GPGPU Acceleration using OpenCL for a Spotlight SAR Simulator – Eric Balster, Jon Skeans and David Fan (University of Dayton) Marc Hoffman (US Air Force Research Laboratory)

In this paper, OpenCL is used to target a general purpose graphics processing unit (GPGPU) for acceleration of 2 modules used in a synthetic aperture radar (SAR) simulator. Two of the most computationally complex modules, the Generate Return and Back Projection modules, are targeted to an AMD FirePro M5100 GPGPU. The resulting speedup is 2.5X over multi-threaded C++ implementations of those algorithms running on an 8-core Intel I7 2.8GHz processor, 5X over singlethreaded C++ implementations, and 24X over native MATLAB implementations, on average.

Near Real-Time Risk Simulation of Complex Portfolios on Heterogeneous Computing Systems with OpenCL – Javier Alejandro Varela and Norbert Wehn (University of Kaiserslautern)

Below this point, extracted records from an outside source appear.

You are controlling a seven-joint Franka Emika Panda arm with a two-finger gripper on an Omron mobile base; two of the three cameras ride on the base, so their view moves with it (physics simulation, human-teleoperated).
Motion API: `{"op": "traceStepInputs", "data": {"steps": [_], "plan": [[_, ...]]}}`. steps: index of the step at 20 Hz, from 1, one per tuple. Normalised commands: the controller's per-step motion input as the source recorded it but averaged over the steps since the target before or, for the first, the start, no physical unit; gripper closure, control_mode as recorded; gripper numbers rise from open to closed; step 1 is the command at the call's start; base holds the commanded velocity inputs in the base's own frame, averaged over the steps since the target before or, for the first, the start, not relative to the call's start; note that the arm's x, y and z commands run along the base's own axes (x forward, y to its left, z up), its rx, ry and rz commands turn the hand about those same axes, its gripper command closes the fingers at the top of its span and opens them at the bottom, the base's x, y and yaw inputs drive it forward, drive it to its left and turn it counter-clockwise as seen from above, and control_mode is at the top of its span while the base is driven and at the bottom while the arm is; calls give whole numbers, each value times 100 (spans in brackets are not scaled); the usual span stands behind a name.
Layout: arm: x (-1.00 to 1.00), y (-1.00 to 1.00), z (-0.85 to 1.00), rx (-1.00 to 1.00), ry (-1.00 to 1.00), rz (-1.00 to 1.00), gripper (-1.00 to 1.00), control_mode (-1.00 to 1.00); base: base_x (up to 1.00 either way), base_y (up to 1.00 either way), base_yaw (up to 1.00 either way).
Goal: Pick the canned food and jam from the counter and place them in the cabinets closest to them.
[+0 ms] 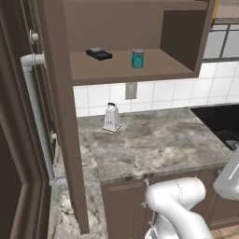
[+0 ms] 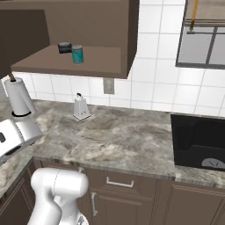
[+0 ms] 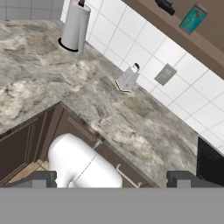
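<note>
The teal-blue canned food [image 1: 137,59] [image 2: 78,54] [image 3: 193,19] stands upright on the light brown shelf of the open wall cabinet [image 1: 116,71] [image 2: 57,63], above the marbled counter [image 1: 154,140] [image 2: 114,140] [image 3: 39,92]. My gripper [image 3: 113,179] is open with nothing between its fingertips [image 3: 40,178]. It hangs well back from the counter's front edge, far from the can and looking over the worktop. The jam is out of view.
A flat dark object [image 1: 99,54] [image 2: 65,47] lies on the shelf left of the can. A metal grater [image 1: 111,117] [image 2: 81,107] [image 3: 127,78] stands by the tiled wall. The open cabinet door [image 1: 60,116] hangs left. A paper towel roll [image 2: 18,99], toaster [image 2: 15,136] and black sink [image 2: 197,140] flank the counter.
</note>
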Motion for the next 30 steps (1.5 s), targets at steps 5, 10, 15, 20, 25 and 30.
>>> {"op": "traceStepInputs", "data": {"steps": [5,10,15,20,25,30], "plan": [[0,0,0,0,0,0,-100,100,-1,-7,0],[0,0,0,0,0,0,-100,100,-1,-27,0],[0,0,0,0,0,0,-100,100,0,-33,0],[0,0,0,0,0,0,-100,100,0,-40,0],[0,0,0,0,0,0,-100,100,0,-41,0],[0,0,0,0,0,0,-100,100,0,-41,0]]}}
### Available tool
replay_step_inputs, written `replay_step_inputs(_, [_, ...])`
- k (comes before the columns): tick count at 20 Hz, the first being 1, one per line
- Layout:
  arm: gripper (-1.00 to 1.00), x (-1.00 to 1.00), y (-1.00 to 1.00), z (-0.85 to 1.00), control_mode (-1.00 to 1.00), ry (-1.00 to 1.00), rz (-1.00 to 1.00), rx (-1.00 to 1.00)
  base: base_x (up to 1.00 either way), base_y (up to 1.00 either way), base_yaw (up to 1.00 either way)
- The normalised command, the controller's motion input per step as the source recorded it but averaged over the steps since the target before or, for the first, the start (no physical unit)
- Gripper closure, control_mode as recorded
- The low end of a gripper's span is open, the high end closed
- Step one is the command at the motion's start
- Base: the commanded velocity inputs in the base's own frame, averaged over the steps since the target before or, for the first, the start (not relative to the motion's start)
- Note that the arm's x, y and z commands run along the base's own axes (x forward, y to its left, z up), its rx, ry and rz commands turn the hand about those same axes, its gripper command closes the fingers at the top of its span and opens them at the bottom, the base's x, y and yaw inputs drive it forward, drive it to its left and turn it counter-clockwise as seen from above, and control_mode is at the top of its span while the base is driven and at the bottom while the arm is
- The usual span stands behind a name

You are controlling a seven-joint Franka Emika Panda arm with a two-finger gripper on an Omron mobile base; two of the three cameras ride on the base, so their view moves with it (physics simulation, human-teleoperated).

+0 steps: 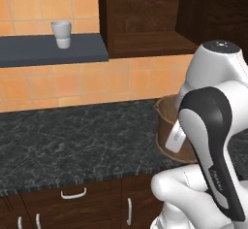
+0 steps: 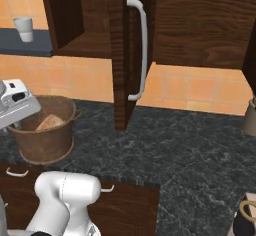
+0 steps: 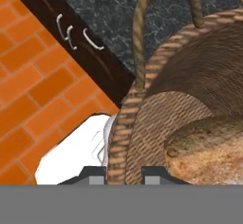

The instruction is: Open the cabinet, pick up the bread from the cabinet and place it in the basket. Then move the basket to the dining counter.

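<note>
The two dark fingertips (image 3: 124, 174) pinched the thick woven rim of the round brown wicker basket (image 3: 124, 123). Inside lay the crusty, pale tan bread (image 3: 209, 154). No writing was legible.

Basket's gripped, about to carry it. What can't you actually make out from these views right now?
- Left base view: the arm's own links cover most of the basket.
- Right base view: the hand covers the gripper and the basket's near rim; the bread shows only partly.
- Hand view: fingertips cut off at the bottom; the bread runs off the frame's edge.
</note>
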Motion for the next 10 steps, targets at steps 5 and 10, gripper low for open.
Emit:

In this work, we exploit OpenCL to efficiently map the nested simulation of complex portfolios with multiple algorithms on heterogeneous computing systems. Code portability and customizations allow us to profile the kernels on different accelerating platforms, such as CPU, Intel’s Xeon Phi and GPU. The combination of OpenCL, a new bit-accurate algorithmic optimization and the extension of an existing numerical interpolation scheme allows us to achieve 1000x speedup compared to the state-of-the-art approach. Our system design minimizes costly host-device transfers and global memory, enabling complex portfolios to be easily scaled.

A Performance and Energy Evaluation of OpenCL-accelerated Molecular Docking – Leonardo Solis Vasquez and Andreas Koch (Technische Universität Darmstadt)

This work presents an OpenCL implementation of AutoDock, and a corresponding performance evaluation on two different platforms based on multi-core CPU and GPU accelerators. It shows that OpenCL allows highly efficient docking simulations, achieving speedups of ∼4x and ∼56x over the original serial AutoDock version, as well as energy efficiency gains of ∼2x and ∼6x. respectively. To the best of our knowledge, this work is the first one also considering the energy efficiency of molecular docking programs.

Assessing the feasibility of OpenCL CPU implementations for agent-based simulations – Nuno Fachada and Agostinho Rosa (Instituto Superior Técnico, Portugal)

In this paper we evaluate the feasibility of using CPU-oriented OpenCL for high-performance simulations of agent-based models. We compare a CPU-oriented OpenCL implementation of a reference ABM against a parallel Java version of the same model. We show that there are considerable gains in using CPU-based OpenCL for developing and implementing ABMs, with speedups up to 10x over the parallel Java version on a 10-core hyper-threaded CPU.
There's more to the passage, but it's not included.